B&L: Your latest record, “Even in the Tremor” came out in April of 2019. What were the goals for that particular release? How was the response for that album?
Spaltro: My goal with “Even in the Tremor” was to initially find ways in lyric form to cope with anxiety through the practice of presence and gratitude. It’s ultimately what I hope people took from it. I found that the response to be wonderful – many people noticed the evolution, in terms of its spiritual and emotional growth, as compared to my earlier records.
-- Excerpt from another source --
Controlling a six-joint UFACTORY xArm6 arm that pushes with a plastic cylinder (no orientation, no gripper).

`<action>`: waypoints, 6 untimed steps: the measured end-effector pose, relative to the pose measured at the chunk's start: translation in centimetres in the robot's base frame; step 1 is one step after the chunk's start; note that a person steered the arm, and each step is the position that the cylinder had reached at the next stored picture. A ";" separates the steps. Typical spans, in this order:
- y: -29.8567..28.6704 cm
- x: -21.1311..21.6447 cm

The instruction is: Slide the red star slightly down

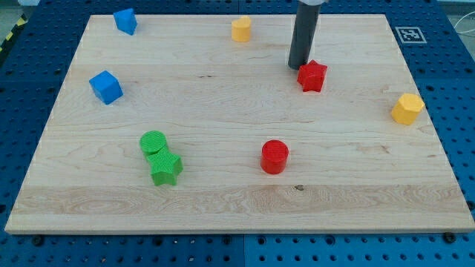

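You are looking at a pale wooden table point(237, 200) that sits on a blue perforated base point(30, 81), with a small black-and-white marker tag point(410, 34) at the table's corner in the view's top right. A strip of yellow-and-black tape point(11, 33) shows at the view's far left edge.

Your arm carries no hand at all, so there is nothing to open or close: it ends in a straight dark rod point(304, 33) coming down from the view's top. My tip point(297, 67) rests on the table just at the upper left of the red star point(312, 76), so close that the two look to be touching, though you cannot be sure of contact from this angle.

The red star lies in the upper right part of the table, right of centre. Well below it, toward the view's bottom, stands a red cylinder point(274, 156). To the view's right, near the table's edge, sits a yellow hexagonal block point(407, 108). Another yellow block point(241, 29), roughly cylindrical, is near the top edge, left of the rod.

On the left side you have two blue blocks: a blue one point(125, 21) near the top left corner and a blue cube point(105, 87) below it. Lower down, a green cylinder point(154, 142) touches a green star point(165, 167) just beneath it.
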State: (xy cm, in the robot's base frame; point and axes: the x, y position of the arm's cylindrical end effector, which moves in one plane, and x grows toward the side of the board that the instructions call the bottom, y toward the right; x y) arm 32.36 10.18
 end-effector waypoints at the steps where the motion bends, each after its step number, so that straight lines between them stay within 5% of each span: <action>1: 1.4 -2.0; 5: -3.2 10.6; 6: -4.7 10.8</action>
B&L: What’s the making of a great show?
Spaltro: A great show is when the artist is present and connecting directly with their audience. It’s a symbiotic feeling that is present certain nights – an energy in the room (or meadow!) that feels that everyone is together and creating a loving space.
B&L: What can folks expect when they come out to see you perform at the Word Barn Meadow on November 14th?
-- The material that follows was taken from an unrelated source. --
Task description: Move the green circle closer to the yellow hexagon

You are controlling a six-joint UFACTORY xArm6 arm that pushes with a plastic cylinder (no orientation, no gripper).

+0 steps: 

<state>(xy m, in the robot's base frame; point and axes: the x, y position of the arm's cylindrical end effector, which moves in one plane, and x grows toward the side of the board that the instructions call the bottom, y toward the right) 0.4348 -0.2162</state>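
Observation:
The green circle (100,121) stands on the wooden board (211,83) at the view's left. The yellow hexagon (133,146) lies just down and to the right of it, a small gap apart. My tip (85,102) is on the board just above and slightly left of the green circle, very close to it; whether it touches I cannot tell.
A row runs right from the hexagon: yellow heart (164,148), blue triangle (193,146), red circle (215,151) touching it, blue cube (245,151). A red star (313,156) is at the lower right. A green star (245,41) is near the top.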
Spaltro: Folks can expect me to make moves to keep my hands warm! 🙂 I’ll also bring the loving energy that we’ve all been missing from a lack of shows this year!
B&L: It’s an outdoors / socially distanced type of engagement which is weird that we have to think so carefully about this kind of situation “these days”… Have you played many shows?
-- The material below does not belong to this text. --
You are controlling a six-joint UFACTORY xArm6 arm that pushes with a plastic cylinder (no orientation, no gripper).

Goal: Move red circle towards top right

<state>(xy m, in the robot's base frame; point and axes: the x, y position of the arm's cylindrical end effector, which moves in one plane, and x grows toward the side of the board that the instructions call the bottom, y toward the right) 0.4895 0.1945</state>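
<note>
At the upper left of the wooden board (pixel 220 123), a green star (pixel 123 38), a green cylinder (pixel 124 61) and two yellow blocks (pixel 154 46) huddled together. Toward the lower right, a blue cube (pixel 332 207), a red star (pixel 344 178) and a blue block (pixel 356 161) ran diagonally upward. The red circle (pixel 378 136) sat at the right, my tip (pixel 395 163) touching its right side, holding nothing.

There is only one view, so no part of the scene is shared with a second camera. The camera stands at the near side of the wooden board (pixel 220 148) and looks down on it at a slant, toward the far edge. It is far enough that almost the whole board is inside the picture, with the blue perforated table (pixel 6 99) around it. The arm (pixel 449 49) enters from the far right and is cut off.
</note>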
Spaltro: I’m actually a bit of a pro at them at this point! I hosted a series of twelve small shows on my property in Maine this summer called ‘Live From The Hive.’ I have two acres and was able to create a small stage with ample space for people to spread out and enjoy a night of music together. Trees were the backdrop, the stars were bright, we had a campfire going afterward and each show was a success!
B&L: Is it weird to set foot onto stage and play to a room full of (mostly) strangers? Or do you bask in the opportunity to make new friends/fans?
Spaltro: Not weird at all! As an introvert, it’d only feel weird to me in any other setting. For the sake of connecting with strangers through music, it feels totally natural and enjoyable, though I have never truly gotten over a mild stage fright!
B&L: What’s one tune (or, heck, a couple) that exists out there in the ether that blows you away that you kind of wish you had written yourself?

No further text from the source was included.